### What this task involves
As you work through the listing, transcribe every line exactly as it reads.

### Collected material

****

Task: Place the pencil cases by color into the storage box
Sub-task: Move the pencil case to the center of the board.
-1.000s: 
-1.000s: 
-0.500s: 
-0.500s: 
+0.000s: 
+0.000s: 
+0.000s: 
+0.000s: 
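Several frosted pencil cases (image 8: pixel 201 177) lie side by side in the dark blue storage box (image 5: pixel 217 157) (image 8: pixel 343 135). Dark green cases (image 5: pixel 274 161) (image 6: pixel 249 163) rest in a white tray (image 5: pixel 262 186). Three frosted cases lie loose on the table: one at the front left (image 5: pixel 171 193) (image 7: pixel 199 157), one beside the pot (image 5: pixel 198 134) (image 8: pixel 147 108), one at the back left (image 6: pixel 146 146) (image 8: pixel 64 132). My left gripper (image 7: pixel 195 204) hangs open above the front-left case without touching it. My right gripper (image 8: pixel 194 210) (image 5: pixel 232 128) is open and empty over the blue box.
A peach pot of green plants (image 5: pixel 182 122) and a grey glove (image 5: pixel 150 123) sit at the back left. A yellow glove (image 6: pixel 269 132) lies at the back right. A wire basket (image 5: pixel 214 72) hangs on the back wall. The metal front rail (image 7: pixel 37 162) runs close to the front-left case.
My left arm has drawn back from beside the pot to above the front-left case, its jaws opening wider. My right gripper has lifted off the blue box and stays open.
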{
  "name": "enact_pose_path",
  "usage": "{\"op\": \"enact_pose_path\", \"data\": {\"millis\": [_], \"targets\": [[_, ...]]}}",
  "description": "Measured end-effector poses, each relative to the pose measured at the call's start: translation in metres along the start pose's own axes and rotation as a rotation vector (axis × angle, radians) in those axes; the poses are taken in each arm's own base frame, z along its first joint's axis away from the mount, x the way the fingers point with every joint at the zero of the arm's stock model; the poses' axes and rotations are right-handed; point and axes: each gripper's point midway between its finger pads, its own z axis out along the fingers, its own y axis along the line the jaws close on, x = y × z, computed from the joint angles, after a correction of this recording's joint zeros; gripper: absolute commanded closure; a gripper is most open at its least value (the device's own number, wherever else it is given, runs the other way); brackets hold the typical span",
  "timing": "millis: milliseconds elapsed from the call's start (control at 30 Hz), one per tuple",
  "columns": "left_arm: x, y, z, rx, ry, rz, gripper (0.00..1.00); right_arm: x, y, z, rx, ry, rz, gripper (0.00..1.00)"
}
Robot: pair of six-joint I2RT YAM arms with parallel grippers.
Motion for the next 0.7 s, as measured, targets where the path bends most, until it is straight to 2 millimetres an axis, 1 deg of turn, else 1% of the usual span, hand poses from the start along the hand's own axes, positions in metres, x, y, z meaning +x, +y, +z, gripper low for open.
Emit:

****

### Solution for this exercise
Task: Place the pencil cases by color into the storage box
Sub-task: Move the pencil case to the center of the board.
-1.000s: 
-1.000s: 
-0.500s: 
-0.500s: 
+0.000s: 
+0.000s: 
+0.000s: 
+0.000s: 
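Several frosted pencil cases (image 8: pixel 201 177) lie side by side in the dark blue storage box (image 5: pixel 217 157) (image 8: pixel 343 135). Dark green cases (image 5: pixel 274 161) (image 6: pixel 249 163) rest in a white tray (image 5: pixel 262 186). Three frosted cases lie loose on the table: one at the front left (image 5: pixel 171 193) (image 7: pixel 199 157), one beside the pot (image 5: pixel 198 134) (image 8: pixel 147 108), one at the back left (image 6: pixel 146 146) (image 8: pixel 64 132). My left gripper (image 7: pixel 195 204) hangs open above the front-left case without touching it. My right gripper (image 8: pixel 194 210) (image 5: pixel 232 128) is open and empty over the blue box.
A peach pot of green plants (image 5: pixel 182 122) and a grey glove (image 5: pixel 150 123) sit at the back left. A yellow glove (image 6: pixel 269 132) lies at the back right. A wire basket (image 5: pixel 214 72) hangs on the back wall. The metal front rail (image 7: pixel 37 162) runs close to the front-left case.
My left arm has drawn back from beside the pot to above the front-left case, its jaws opening wider. My right gripper has lifted off the blue box and stays open.
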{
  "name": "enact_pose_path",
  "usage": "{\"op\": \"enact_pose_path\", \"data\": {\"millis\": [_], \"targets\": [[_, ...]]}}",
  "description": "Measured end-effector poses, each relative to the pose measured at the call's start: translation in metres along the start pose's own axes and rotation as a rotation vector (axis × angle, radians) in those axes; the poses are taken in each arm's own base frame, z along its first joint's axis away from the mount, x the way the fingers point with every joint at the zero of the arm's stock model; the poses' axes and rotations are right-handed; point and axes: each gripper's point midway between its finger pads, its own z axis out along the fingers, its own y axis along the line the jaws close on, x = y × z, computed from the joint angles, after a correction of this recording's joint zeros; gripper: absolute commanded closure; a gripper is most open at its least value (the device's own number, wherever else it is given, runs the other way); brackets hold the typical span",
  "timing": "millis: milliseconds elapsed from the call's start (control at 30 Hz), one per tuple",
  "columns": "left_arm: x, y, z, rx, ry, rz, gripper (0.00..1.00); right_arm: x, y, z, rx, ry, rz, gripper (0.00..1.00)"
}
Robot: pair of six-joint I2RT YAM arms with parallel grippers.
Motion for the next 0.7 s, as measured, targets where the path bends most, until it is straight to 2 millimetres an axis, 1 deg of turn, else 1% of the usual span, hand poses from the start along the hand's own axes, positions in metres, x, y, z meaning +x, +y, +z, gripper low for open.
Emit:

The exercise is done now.